- Supplied records -
—————

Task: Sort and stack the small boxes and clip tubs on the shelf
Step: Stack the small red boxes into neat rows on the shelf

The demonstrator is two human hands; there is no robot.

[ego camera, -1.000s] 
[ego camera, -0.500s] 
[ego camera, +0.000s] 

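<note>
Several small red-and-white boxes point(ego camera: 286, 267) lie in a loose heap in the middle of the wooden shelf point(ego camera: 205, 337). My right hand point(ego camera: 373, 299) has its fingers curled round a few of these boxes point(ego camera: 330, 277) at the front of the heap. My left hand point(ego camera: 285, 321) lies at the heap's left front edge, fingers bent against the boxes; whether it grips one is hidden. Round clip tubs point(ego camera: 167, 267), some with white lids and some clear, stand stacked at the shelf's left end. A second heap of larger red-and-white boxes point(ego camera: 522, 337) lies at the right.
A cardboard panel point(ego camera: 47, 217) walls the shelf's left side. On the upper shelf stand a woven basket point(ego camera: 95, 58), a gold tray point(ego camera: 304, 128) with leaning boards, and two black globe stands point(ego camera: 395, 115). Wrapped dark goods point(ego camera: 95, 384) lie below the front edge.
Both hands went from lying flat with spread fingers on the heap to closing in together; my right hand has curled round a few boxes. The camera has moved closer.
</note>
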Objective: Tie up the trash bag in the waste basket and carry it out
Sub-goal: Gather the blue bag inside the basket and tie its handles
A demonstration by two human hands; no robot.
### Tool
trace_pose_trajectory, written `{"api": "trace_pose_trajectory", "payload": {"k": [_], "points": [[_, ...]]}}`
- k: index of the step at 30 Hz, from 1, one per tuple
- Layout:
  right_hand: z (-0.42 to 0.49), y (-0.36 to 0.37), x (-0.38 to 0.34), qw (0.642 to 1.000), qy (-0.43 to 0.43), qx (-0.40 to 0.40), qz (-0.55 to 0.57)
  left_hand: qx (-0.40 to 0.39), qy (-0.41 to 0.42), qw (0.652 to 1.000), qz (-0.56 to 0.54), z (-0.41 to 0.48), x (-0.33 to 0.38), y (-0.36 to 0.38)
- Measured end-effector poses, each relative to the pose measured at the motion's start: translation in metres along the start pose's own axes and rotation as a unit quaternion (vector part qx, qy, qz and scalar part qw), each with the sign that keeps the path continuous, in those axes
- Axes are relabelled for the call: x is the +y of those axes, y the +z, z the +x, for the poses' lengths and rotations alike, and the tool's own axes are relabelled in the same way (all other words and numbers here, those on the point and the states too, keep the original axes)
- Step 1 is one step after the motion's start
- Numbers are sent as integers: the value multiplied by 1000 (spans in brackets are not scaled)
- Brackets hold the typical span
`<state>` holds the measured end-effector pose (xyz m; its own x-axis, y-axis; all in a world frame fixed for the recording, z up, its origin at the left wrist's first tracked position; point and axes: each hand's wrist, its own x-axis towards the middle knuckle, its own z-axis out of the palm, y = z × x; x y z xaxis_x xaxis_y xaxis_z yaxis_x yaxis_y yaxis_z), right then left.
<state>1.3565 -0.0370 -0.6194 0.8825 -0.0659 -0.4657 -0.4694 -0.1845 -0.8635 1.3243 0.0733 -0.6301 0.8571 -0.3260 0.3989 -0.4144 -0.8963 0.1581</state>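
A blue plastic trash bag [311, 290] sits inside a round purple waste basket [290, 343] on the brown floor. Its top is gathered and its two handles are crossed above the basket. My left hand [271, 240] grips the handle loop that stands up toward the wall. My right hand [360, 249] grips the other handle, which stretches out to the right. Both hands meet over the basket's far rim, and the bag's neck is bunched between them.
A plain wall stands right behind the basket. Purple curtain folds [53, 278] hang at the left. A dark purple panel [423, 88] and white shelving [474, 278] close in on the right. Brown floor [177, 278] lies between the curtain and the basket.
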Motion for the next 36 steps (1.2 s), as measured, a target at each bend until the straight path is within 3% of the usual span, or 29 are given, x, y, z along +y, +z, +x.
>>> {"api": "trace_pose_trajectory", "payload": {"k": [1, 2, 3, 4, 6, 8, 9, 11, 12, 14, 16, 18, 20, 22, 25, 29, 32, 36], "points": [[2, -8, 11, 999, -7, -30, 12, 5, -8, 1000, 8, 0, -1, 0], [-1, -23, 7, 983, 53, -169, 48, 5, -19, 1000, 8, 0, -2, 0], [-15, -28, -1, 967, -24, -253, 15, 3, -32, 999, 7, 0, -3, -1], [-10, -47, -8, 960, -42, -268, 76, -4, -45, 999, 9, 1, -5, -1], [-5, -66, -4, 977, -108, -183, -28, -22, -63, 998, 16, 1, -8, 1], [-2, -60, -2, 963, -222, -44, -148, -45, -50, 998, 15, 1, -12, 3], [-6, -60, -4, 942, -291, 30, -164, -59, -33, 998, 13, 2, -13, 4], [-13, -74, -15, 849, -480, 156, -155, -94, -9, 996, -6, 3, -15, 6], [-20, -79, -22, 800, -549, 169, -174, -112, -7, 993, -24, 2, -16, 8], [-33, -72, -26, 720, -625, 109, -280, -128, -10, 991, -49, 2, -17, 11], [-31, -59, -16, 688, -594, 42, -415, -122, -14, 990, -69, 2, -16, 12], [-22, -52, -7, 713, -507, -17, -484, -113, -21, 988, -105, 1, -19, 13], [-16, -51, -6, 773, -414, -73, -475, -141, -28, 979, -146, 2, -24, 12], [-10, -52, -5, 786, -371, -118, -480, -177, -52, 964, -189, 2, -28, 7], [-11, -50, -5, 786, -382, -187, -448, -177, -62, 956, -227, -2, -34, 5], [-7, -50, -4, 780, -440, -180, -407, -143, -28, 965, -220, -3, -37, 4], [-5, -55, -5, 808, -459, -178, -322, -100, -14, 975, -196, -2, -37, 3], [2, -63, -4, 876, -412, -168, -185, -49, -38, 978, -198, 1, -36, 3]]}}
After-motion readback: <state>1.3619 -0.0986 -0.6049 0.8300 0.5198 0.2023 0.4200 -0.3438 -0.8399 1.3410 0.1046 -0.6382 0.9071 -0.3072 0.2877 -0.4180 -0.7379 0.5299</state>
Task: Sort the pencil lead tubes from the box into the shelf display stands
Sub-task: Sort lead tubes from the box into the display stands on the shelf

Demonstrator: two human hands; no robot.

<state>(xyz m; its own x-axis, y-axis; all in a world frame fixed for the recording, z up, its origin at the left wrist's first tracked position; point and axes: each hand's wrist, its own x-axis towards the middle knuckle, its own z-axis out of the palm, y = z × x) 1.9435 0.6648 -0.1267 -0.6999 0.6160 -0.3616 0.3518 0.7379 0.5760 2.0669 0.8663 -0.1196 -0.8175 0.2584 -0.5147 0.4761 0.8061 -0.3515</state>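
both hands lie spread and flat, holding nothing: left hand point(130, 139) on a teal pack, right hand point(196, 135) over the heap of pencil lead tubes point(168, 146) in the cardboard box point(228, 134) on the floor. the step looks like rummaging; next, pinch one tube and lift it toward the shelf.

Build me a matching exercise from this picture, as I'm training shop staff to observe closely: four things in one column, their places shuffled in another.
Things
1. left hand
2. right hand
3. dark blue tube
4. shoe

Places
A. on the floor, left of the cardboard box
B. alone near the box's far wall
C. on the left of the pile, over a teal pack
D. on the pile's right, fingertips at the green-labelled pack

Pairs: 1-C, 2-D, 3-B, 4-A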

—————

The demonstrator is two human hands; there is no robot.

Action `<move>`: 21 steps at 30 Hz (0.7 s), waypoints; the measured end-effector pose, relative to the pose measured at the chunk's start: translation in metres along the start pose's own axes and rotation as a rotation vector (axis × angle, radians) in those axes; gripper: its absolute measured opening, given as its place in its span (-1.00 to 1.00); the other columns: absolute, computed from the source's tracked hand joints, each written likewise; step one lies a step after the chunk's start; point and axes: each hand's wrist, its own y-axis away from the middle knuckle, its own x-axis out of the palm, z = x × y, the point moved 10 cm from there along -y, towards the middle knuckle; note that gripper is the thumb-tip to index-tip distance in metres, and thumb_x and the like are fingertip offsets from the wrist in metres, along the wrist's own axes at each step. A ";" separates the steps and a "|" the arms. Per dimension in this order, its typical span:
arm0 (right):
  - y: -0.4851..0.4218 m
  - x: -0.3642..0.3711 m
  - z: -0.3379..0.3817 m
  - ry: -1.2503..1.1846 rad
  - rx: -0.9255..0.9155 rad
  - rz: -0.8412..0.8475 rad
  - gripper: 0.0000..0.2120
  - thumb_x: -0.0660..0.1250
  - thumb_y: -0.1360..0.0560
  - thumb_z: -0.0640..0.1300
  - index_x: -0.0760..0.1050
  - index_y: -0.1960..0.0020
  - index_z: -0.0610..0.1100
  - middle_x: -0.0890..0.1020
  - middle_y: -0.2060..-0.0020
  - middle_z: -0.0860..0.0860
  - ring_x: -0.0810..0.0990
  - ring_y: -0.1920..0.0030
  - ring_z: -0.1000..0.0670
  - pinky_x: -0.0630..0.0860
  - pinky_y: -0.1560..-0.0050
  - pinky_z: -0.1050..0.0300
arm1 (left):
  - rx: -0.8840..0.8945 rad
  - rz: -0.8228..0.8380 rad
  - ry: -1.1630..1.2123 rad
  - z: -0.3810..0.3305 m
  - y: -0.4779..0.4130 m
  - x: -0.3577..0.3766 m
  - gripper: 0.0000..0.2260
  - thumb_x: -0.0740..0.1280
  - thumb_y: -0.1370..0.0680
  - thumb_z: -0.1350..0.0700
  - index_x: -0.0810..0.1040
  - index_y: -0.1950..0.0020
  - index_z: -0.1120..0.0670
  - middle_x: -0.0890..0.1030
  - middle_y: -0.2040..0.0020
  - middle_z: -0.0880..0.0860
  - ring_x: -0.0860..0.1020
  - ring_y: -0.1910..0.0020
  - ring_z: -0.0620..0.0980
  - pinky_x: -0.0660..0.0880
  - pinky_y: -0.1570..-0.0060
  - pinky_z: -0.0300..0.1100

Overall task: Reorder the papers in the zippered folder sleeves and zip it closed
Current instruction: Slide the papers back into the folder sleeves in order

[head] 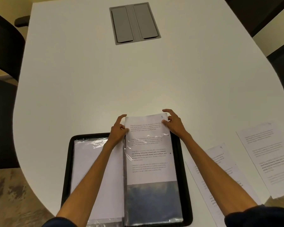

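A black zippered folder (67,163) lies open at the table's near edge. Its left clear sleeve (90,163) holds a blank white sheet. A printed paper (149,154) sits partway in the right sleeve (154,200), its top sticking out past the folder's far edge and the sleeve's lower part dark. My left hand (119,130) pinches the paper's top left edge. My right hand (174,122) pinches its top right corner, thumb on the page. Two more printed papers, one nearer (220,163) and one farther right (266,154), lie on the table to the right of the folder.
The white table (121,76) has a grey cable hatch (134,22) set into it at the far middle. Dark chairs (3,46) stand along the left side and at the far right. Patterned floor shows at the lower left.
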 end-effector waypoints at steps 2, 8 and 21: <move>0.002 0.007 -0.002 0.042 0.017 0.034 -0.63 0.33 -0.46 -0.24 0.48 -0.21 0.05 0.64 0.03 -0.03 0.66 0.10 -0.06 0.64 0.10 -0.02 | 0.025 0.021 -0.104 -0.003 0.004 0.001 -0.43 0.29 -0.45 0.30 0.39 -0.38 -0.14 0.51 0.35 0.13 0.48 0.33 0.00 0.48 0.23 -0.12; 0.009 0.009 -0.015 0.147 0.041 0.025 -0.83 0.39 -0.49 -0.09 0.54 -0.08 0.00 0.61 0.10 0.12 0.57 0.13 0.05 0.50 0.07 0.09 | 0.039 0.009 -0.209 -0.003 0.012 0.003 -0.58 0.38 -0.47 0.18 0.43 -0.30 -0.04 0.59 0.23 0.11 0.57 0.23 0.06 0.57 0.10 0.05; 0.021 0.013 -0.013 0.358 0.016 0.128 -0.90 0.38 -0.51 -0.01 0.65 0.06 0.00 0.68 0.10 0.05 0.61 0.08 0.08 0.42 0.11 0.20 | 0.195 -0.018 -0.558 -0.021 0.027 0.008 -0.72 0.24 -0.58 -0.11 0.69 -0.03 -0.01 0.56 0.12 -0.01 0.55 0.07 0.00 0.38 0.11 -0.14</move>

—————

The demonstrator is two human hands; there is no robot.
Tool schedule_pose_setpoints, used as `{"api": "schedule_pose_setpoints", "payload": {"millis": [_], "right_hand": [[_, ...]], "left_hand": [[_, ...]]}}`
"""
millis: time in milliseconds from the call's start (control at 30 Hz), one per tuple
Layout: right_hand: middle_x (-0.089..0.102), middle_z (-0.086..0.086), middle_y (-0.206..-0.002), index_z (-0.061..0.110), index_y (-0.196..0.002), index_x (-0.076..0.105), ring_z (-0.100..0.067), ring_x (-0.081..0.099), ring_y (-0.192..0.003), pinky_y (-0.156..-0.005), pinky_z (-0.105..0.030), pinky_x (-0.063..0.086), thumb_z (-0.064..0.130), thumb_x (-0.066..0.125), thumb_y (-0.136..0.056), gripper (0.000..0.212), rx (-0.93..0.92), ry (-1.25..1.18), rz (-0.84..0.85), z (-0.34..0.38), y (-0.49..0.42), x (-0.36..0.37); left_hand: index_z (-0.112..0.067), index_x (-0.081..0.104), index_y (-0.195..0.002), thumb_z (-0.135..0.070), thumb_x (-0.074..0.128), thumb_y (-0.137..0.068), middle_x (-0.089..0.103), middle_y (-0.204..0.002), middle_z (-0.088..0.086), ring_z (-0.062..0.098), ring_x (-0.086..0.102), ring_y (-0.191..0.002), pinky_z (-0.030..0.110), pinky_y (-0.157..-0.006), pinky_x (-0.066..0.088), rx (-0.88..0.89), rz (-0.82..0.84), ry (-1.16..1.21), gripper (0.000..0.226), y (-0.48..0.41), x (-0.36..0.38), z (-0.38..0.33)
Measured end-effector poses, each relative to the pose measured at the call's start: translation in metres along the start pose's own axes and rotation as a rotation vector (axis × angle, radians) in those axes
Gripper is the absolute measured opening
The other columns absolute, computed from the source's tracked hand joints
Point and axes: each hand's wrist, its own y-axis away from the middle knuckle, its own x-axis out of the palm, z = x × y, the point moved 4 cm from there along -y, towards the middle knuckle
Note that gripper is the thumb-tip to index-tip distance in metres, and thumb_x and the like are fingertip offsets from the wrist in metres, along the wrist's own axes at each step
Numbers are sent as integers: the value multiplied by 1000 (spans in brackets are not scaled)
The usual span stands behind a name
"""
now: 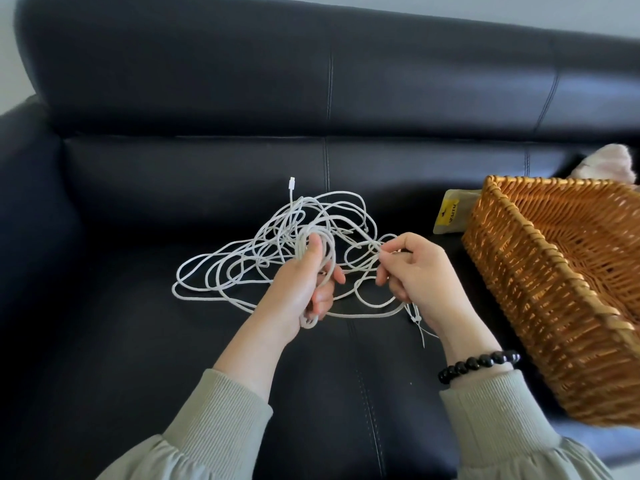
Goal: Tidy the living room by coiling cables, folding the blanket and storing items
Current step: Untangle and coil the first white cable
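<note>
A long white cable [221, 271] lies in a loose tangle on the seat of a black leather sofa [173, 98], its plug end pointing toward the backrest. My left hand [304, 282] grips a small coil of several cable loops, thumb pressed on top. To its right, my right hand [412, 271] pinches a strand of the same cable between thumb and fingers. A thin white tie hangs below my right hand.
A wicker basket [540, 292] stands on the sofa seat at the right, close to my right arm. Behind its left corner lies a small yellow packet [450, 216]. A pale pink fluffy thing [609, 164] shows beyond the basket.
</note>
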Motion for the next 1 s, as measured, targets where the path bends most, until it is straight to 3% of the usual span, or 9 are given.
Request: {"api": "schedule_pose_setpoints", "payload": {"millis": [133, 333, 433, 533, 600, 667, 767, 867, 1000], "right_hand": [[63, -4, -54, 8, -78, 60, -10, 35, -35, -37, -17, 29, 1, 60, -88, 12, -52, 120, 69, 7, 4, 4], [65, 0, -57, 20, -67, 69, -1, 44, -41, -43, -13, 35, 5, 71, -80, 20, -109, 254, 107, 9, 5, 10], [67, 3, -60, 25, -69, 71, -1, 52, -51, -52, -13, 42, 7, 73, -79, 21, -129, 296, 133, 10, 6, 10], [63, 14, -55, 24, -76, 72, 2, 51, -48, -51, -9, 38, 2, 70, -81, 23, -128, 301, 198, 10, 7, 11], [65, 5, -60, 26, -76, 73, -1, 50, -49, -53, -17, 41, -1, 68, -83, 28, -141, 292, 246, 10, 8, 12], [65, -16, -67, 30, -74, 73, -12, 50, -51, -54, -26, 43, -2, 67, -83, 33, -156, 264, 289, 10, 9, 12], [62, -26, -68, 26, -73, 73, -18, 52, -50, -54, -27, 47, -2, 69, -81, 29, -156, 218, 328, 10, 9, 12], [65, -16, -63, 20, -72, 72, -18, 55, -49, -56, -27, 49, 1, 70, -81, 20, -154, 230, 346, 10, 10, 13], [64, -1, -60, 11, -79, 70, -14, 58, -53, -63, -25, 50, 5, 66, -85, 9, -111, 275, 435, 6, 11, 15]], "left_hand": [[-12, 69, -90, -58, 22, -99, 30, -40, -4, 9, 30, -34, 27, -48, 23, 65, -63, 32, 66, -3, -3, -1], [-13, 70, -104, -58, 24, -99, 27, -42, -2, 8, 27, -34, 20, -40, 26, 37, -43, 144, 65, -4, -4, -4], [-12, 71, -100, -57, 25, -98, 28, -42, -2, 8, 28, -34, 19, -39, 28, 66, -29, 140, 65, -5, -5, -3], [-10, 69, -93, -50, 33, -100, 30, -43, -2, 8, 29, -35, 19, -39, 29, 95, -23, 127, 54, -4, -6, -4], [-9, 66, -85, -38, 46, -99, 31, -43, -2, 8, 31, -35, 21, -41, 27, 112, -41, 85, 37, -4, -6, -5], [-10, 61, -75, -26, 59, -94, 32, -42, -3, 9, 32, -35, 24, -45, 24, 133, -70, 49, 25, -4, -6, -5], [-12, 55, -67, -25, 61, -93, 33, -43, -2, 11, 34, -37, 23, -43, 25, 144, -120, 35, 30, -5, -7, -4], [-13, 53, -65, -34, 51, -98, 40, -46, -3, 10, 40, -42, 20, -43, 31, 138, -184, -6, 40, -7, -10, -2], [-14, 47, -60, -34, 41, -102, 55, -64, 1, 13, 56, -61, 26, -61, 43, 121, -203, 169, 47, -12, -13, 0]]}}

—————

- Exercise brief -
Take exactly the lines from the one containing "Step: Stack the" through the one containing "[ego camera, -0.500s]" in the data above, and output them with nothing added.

- Task output -
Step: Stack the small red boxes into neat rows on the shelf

The demonstrator is two human hands; there is no robot.

[ego camera, -1.000s] 
[ego camera, -0.500s] 

Nothing further remains in the output.